*GIVEN MATERIAL*:
------

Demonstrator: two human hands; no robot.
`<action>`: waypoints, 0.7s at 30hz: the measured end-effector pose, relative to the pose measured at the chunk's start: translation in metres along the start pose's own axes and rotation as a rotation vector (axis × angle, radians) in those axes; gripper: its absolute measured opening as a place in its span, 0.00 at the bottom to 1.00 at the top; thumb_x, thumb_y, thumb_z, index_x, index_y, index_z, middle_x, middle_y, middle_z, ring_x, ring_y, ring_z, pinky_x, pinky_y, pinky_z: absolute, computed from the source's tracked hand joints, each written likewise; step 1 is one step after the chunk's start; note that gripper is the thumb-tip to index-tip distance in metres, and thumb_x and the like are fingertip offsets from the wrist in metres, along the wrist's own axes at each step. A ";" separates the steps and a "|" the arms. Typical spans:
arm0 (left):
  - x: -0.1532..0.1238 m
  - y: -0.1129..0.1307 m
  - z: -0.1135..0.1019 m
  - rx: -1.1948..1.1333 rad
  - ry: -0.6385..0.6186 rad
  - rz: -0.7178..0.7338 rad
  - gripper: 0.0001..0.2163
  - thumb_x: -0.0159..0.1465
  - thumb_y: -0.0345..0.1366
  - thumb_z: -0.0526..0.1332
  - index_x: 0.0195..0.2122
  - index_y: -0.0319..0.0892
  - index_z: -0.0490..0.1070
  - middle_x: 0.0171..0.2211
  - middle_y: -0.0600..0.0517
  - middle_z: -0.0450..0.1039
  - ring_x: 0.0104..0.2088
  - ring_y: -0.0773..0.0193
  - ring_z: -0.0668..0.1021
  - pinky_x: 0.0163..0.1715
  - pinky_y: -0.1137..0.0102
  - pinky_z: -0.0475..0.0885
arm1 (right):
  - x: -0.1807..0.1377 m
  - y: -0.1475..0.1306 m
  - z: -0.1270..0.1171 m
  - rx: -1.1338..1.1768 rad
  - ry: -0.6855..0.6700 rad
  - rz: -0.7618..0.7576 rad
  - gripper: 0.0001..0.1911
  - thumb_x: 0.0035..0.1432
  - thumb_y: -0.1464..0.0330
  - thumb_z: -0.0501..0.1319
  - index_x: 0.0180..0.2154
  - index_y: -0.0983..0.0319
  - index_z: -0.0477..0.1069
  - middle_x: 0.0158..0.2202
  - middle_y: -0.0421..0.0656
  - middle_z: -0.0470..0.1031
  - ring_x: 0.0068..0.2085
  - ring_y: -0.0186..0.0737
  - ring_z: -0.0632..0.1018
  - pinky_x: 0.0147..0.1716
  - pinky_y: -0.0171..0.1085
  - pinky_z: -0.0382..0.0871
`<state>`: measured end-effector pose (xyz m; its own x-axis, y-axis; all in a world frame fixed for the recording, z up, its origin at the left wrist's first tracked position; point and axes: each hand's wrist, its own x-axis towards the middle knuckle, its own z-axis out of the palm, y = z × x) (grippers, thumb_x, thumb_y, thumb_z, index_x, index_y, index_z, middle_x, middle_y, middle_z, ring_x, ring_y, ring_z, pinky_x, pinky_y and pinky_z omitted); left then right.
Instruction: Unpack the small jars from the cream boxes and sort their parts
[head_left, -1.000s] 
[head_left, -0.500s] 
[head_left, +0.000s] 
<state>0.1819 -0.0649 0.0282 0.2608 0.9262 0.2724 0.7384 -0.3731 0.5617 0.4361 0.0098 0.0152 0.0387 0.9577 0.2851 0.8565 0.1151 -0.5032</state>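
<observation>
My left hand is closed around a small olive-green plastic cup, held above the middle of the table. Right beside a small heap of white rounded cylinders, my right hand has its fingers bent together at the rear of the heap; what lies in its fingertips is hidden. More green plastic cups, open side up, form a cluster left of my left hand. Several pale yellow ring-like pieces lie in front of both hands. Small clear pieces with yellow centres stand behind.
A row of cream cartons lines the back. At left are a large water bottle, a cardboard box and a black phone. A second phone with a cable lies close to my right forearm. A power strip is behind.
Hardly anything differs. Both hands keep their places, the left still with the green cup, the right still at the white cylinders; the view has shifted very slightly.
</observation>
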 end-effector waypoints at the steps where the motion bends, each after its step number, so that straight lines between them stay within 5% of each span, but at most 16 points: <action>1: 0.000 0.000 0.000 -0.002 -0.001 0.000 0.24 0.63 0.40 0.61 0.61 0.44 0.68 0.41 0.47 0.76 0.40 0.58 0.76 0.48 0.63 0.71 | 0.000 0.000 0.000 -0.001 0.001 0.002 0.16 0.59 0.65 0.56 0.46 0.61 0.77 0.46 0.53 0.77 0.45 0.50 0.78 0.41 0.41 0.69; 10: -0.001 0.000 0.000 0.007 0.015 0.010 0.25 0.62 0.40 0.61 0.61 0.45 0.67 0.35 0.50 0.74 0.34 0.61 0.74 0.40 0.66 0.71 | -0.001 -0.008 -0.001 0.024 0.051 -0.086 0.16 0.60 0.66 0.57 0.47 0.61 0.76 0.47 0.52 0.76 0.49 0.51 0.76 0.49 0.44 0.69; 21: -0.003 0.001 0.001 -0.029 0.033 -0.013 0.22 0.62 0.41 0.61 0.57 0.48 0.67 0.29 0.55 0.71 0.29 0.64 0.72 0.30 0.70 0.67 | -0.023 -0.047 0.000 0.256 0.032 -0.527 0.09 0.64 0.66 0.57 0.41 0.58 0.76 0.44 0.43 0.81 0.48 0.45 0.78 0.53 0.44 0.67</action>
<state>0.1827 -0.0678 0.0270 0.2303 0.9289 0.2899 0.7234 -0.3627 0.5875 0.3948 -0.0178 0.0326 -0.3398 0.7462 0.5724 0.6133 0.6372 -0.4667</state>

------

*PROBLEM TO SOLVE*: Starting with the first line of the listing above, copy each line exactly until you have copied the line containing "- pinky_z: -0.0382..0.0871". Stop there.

*RESPONSE TO THIS EXERCISE*:
Demonstrator: two human hands; no robot.
`<action>`: waypoints, 0.7s at 30hz: the measured end-effector pose, relative to the pose measured at the chunk's start: translation in metres along the start pose's own axes and rotation as a rotation vector (axis × angle, radians) in those axes; gripper: its absolute measured opening as a place in its span, 0.00 at the bottom to 1.00 at the top; thumb_x, thumb_y, thumb_z, index_x, index_y, index_z, middle_x, middle_y, middle_z, ring_x, ring_y, ring_z, pinky_x, pinky_y, pinky_z: absolute, computed from the source's tracked hand joints, each written likewise; step 1 is one step after the chunk's start; note that gripper is the thumb-tip to index-tip distance in metres, and thumb_x and the like are fingertip offsets from the wrist in metres, along the wrist's own axes at each step. A ";" separates the steps and a "|" the arms. Typical spans:
arm0 (left):
  - x: -0.1532..0.1238 m
  - y: -0.1129..0.1307 m
  - z: -0.1135..0.1019 m
  - rx: -1.1948..1.1333 rad
  - ry: -0.6385..0.6186 rad
  - rz: -0.7178..0.7338 rad
  - gripper: 0.0001..0.2163
  - thumb_x: -0.0159..0.1465
  - thumb_y: -0.0345..0.1366
  - thumb_z: -0.0526..0.1332
  - index_x: 0.0195..0.2122
  - index_y: -0.0319..0.0892
  - index_z: -0.0490..0.1070
  - middle_x: 0.0171..0.2211
  - middle_y: -0.0600..0.0517
  - middle_z: -0.0450..0.1039
  - ring_x: 0.0104..0.2088
  - ring_y: -0.0773..0.0193
  - ring_z: -0.0668..0.1021
  - pinky_x: 0.0163..0.1715
  - pinky_y: -0.1137..0.0102
  - pinky_z: -0.0475..0.0885
arm1 (right):
  - x: -0.1807..0.1377 m
  - y: -0.1475..0.1306 m
  - z: -0.1270..0.1171 m
  - rx: -1.1338..1.1768 rad
  - ry: -0.6855..0.6700 rad
  - rz: -0.7618..0.7576 rad
  - gripper: 0.0001..0.1911
  - thumb_x: 0.0035..0.1432
  - thumb_y: -0.1464..0.0330
  - thumb_z: -0.0501..0.1319
  - index_x: 0.0180..0.2154
  - index_y: -0.0983..0.0319
  - index_z: -0.0477..0.1069
  - middle_x: 0.0158..0.2202
  - middle_y: -0.0421..0.0656
  - middle_z: -0.0470..0.1031
  - ring_x: 0.0068..0.2085
  - ring_y: -0.0186..0.0737
  - ring_z: -0.0632..0.1018
  - pinky_x: 0.0147..0.1716
  - pinky_y: -0.0171..0.1085
  - pinky_z: -0.0382..0.0871

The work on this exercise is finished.